I am trying to join two tables on the criteria that the value one column of table1 is between the values of two columns of table2.

Table 1

CREATE TABLE `values`(
  `id` INT,
  `name` VARCHAR(50),
  `num_addr` BIGINT UNSIGNED
);

Table 2

CREATE TABLE `ranges`(
  `id` INT,
  `range_name` VARCHAR(50),
  `range_start` BIGINT UNSIGNED,
  `range_end` BIGINT UNSIGNED,
  INDEX `idx_start` (`range_start` ASC),
  INDEX `idx_end` (`range_end` ASC),
  INDEX `idx_range` (`range_start` ASC, `range_end` ASC)
);

The query:

SELECT
  `v`.`name`,
  `v`.`num_addr`,
  `r`.`range_name`
FROM
  `values` `v`
  LEFT JOIN `ranges` `r` ON `v`.`num_addr` BETWEEN `range_start` AND `range_end`

An EXPLAIN EXTENDED for the query shows that no index is used, with the information 'Range checked for each record (index map: 0x7)'. This is a performance issue as the ranges table has over 500,000 rows and the query is time sensitive.

# id, select_type, table, type, possible_keys, key, key_len, ref, rows, filtered, Extra
1, SIMPLE, r, ALL, idx_start,idx_end,idx_range, , , , 1, 100.00, Range checked for each record (index map: 0x7)

A FORCE INDEX ON JOIN actually makes things worse as the optimizer only sees the suggested index, but does not use it.

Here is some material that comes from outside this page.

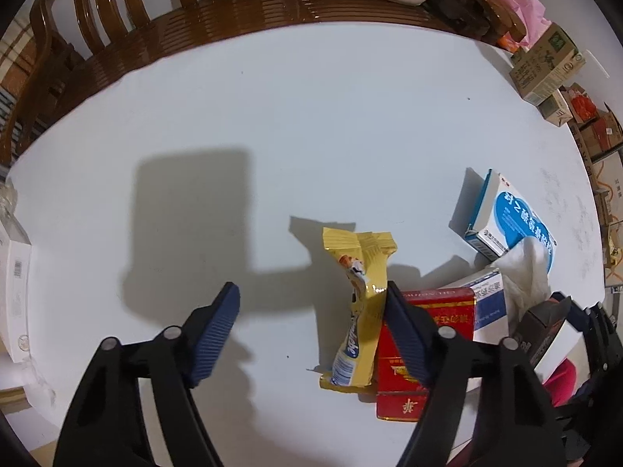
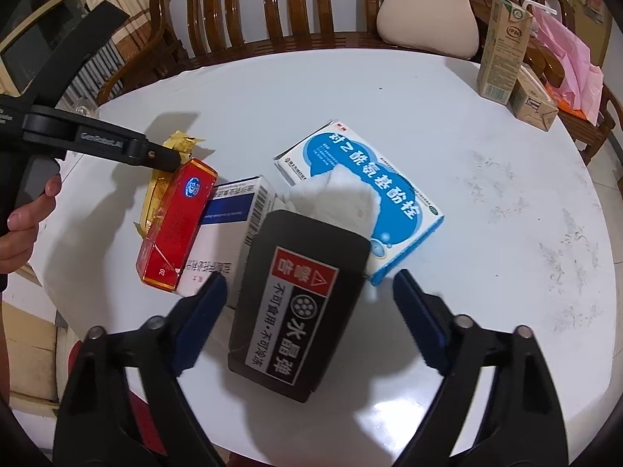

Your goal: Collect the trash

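Best centred the right hand-held gripper [image 2: 309, 313], jaws spread, over the black box [image 2: 300, 311] before closing. Lay flat on the tabletop [image 2: 486, 214], matte black, red warning label, beside crumpled tissue [image 2: 338, 202]. Left hand-held gripper [image 1: 311, 323] likewise apart, empty, alongside yellow wrapper [image 1: 360, 303].

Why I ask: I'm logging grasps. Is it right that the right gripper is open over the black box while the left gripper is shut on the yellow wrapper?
Not quite. The left gripper is open and grips nothing; the yellow wrapper lies on the table just inside its right finger, as the left wrist view shows. The right gripper is indeed open over the black box.
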The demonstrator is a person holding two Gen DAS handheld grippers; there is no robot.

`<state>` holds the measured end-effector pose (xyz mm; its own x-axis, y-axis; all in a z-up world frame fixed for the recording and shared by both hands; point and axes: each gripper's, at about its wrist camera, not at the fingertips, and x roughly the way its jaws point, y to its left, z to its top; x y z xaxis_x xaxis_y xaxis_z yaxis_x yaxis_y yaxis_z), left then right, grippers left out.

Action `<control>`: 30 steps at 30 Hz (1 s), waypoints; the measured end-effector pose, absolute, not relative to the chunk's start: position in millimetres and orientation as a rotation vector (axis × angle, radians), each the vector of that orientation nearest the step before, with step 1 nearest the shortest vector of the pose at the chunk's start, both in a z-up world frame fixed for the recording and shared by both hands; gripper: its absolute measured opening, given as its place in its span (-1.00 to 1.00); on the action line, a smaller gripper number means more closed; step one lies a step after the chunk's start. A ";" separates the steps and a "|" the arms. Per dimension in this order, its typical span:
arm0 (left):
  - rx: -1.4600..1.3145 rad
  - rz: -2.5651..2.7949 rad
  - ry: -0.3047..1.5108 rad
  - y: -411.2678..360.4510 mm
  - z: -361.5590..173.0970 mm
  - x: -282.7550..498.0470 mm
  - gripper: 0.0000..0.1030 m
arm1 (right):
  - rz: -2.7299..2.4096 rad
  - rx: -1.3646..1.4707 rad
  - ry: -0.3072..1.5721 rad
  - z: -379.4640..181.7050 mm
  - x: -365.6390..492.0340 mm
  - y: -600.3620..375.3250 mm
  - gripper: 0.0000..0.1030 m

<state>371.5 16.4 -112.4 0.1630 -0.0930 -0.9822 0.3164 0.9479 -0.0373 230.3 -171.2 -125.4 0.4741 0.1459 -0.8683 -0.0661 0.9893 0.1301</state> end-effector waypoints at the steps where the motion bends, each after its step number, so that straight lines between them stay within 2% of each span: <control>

Is there a way to use an index on such joins?

Additional notes:

  1. Changing the BETWEEN to value >= range_start AND value <= range_end does not change the execution plan.
  2. Removing idx_start and idx_end indexes does not improve the situation.
  3. Adding an index to num_addr does not affect the join execution.
  4. The intervals (range_start, range_end) can overlap.
  5. There are num_addr that are not in a range.
  6. A good analogy is phone numbers: In the ranges table there would be a record: ('UK', 44000000000000, 44999999999999) and another ('UK Vodafone', 44700000000000, 44799999999999).

Best Answer

Overlapping ranges is an especially difficult problem to optimize. However, here is a technique that provides significant performance, but it requires major change to the schema.

Add another table; let's call it Prefixes. It contains two columns:

prefix DECIMAL(4,0) NOT NULL,
range_id INT,   -- for JOINing to `ranges`
PRIMARY KEY(prefix)

Then, to look for the number 4432109..., first look up 4432 in Prefixes. This will lead to one or morerange.id` values for checking in your existing table.

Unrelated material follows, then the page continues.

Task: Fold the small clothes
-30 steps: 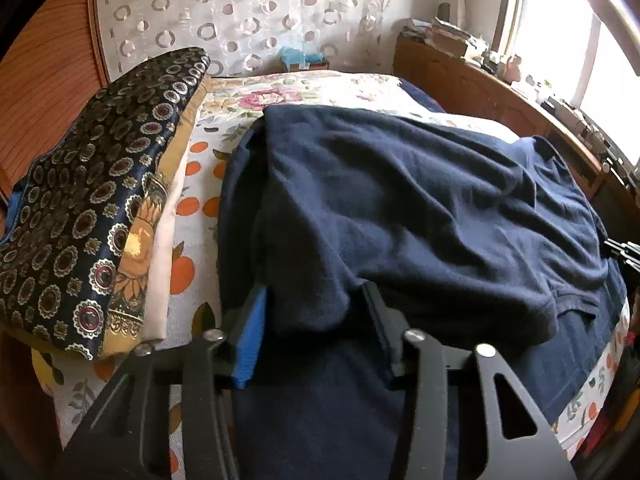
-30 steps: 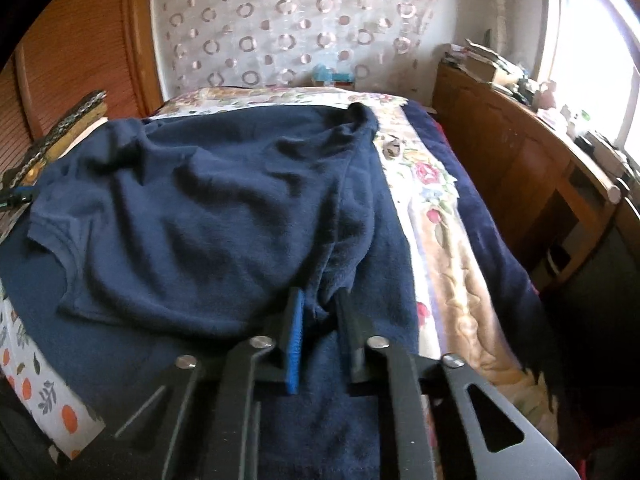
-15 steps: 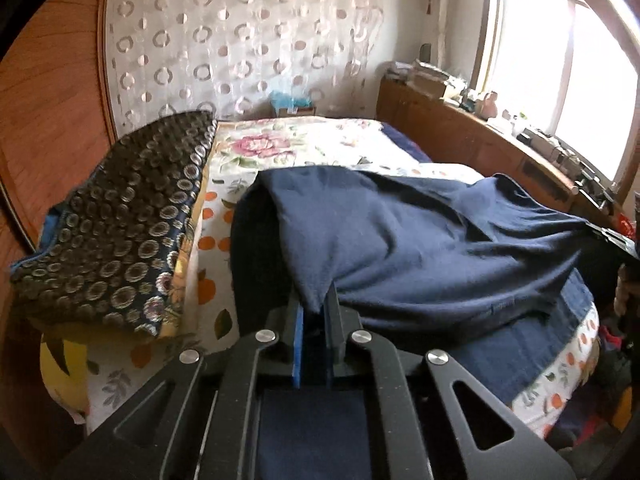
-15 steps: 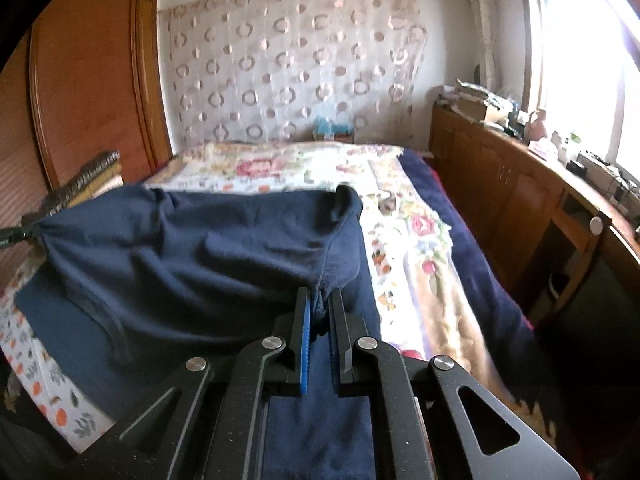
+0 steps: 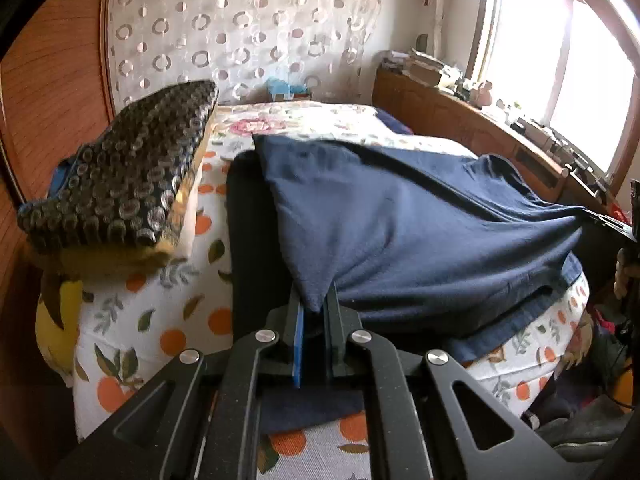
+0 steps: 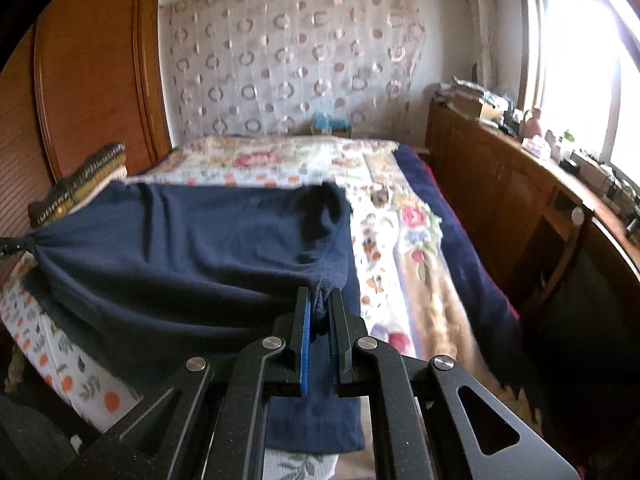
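A navy blue garment (image 5: 400, 220) hangs stretched over the near end of the bed; it also shows in the right wrist view (image 6: 192, 248). My left gripper (image 5: 314, 308) is shut on its near left corner. My right gripper (image 6: 320, 304) is shut on its near right corner. The cloth is lifted and pulled taut between the two grippers, while its far edge still rests on the bed. The left gripper's tip shows at the left edge of the right wrist view (image 6: 8, 246).
A folded dark patterned quilt (image 5: 128, 176) lies on the bed's left side by the wooden wardrobe (image 6: 92, 80). A navy towel (image 5: 256, 264) lies under the garment on the orange-print sheet (image 5: 160, 312). A wooden cabinet (image 6: 500, 184) runs along the right under the window.
Both grippers closed on the garment's near corners, then rose and drew back, lifting the near edge off the bed and stretching it taut.
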Motion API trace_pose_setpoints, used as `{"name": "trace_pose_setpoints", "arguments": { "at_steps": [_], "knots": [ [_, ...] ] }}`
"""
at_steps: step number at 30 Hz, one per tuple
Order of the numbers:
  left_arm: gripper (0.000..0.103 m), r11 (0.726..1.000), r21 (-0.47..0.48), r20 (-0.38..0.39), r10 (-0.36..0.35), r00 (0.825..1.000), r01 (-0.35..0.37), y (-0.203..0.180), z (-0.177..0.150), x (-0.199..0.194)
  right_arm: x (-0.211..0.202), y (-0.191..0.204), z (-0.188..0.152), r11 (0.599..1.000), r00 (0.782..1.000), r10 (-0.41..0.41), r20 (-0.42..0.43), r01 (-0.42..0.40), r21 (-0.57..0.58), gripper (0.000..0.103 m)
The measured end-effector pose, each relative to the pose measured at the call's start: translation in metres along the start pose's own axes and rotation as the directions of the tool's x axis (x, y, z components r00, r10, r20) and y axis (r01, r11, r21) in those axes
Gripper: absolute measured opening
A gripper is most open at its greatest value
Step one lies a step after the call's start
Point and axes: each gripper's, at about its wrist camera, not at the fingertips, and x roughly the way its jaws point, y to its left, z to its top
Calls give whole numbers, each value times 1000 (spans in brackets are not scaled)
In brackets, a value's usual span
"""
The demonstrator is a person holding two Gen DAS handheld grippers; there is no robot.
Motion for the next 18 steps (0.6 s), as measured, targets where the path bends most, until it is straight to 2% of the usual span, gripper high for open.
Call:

Note that, for your example, there will 100 entries in Prefixes for 'UK' and 10 entries for 'UK Vodafone'. This implies extra code to maintain Prefixes.

A variant on this is to move the rest of the ranges columns into my new table, and get rid of the table ranges. (Whether to do this depends on the number and nature of the columns, the hassle in the code, the size of the 'prefix', the size of the table(s), etc, etc.)